What have your female or the sire done? What makes you want to breed them? Do they have any titles in show or wp?


----------



## Sadie's Dad (Jul 9, 2009)

Grabs popcorn and gets comfy


----------



## 1grindhard (Jul 7, 2009)

SHES 69LBS(PIT)23 INCH HEAD HES 98LBS 26 INCH BOTH ALL MUSCLES


----------



## Roxy_Nie (Oct 10, 2008)

Well with those sizes neither of them sound like full bred APBT.......


Are you just breeding them because their big?

Who are the registered with?


You should never breed without a very good purpose....


----------



## eliezer (Nov 13, 2008)

the standard for apbt's is 30-60 pounds


----------



## 1grindhard (Jul 7, 2009)

STANDARD GAS PRICES ARE 1.65


----------



## eliezer (Nov 13, 2008)

ok, well post some pics of your monster pits


----------



## bahamutt99 (May 14, 2008)

Baka baka baka. Methinks someone is just here to peddle poorly-bred puppies.


----------



## Nizmo (Jan 15, 2009)

bahamutt99 said:


> Baka baka baka. Methinks someone is just here to peddle poorly-bred puppies.

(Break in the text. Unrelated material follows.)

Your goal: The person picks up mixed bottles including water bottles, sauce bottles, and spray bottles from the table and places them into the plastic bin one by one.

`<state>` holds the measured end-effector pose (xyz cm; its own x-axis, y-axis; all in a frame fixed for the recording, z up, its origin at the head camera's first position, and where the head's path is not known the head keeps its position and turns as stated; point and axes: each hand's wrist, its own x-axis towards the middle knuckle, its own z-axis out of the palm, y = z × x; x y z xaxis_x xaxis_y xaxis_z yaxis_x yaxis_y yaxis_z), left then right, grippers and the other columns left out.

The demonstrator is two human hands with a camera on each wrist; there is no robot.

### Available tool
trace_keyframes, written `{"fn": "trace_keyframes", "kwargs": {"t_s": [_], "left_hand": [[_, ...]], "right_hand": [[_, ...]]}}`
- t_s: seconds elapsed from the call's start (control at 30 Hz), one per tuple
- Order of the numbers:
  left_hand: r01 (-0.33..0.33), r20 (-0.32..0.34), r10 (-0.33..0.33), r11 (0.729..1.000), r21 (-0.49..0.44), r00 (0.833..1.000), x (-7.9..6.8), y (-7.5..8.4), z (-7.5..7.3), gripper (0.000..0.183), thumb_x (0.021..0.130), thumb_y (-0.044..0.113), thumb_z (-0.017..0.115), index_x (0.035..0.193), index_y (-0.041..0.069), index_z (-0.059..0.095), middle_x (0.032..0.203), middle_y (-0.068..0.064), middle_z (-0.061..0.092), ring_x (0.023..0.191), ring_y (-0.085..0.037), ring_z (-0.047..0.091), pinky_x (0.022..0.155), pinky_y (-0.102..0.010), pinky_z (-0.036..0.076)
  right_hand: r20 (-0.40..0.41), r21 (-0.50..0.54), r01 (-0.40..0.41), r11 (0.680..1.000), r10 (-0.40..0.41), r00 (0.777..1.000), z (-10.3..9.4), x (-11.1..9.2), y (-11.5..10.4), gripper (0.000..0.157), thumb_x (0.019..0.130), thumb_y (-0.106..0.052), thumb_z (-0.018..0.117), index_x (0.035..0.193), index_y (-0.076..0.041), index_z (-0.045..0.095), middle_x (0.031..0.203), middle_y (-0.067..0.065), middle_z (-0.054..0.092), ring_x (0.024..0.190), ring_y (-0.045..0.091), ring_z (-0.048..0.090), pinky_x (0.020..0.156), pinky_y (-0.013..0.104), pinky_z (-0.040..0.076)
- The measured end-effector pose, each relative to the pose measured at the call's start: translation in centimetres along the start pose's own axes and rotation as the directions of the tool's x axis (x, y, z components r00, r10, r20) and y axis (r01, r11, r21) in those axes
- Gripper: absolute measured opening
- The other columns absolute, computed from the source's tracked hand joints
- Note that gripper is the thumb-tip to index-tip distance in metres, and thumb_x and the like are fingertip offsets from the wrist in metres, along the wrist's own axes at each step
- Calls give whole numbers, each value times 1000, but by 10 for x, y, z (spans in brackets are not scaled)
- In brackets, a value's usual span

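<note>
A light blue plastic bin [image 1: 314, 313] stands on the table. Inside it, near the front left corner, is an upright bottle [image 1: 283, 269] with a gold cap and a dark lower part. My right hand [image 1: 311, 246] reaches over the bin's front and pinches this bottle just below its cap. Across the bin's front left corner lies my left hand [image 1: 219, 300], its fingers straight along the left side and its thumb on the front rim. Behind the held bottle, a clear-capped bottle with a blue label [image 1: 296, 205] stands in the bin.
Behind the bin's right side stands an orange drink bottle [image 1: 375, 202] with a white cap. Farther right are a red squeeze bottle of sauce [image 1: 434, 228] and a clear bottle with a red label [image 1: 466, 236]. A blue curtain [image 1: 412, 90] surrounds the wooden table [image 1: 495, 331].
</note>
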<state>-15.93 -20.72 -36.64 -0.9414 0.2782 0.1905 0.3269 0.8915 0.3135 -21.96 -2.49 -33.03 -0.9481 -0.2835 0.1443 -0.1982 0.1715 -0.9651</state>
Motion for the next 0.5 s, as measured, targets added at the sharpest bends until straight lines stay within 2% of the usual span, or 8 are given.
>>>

if you can even call it "breeding"


----------



## 1grindhard (Jul 7, 2009)

WELL THEY ARE BOTH VERY GOOD PEDIGREE DOGS LOOK EM UP ONLINE PEDEGREES BOTH ARE ADBA REG WANT 2 SEE THOSE 2,AND IF I WERE BREEDING FOR SIZE I WOULDN'T HAVE OUTCROSSED AND MY PURPOSE HETEROS...YOU DO KNO WHAT THAT IS,ANY OTHER ???


----------



## bahamutt99 (May 14, 2008)

Anybody can "breed." Ever seen Idiocracy?  But it takes intelligence and dedication to _*breed*_, if you know what I mean.


----------



## Roxy_Nie (Oct 10, 2008)

Post their peds up...


----------



## bahamutt99 (May 14, 2008)

I'm going to have to close this with regard to rule #1. Considering the circumstances, I'm sparing the board some drama. Move along, nothing to see here.


----------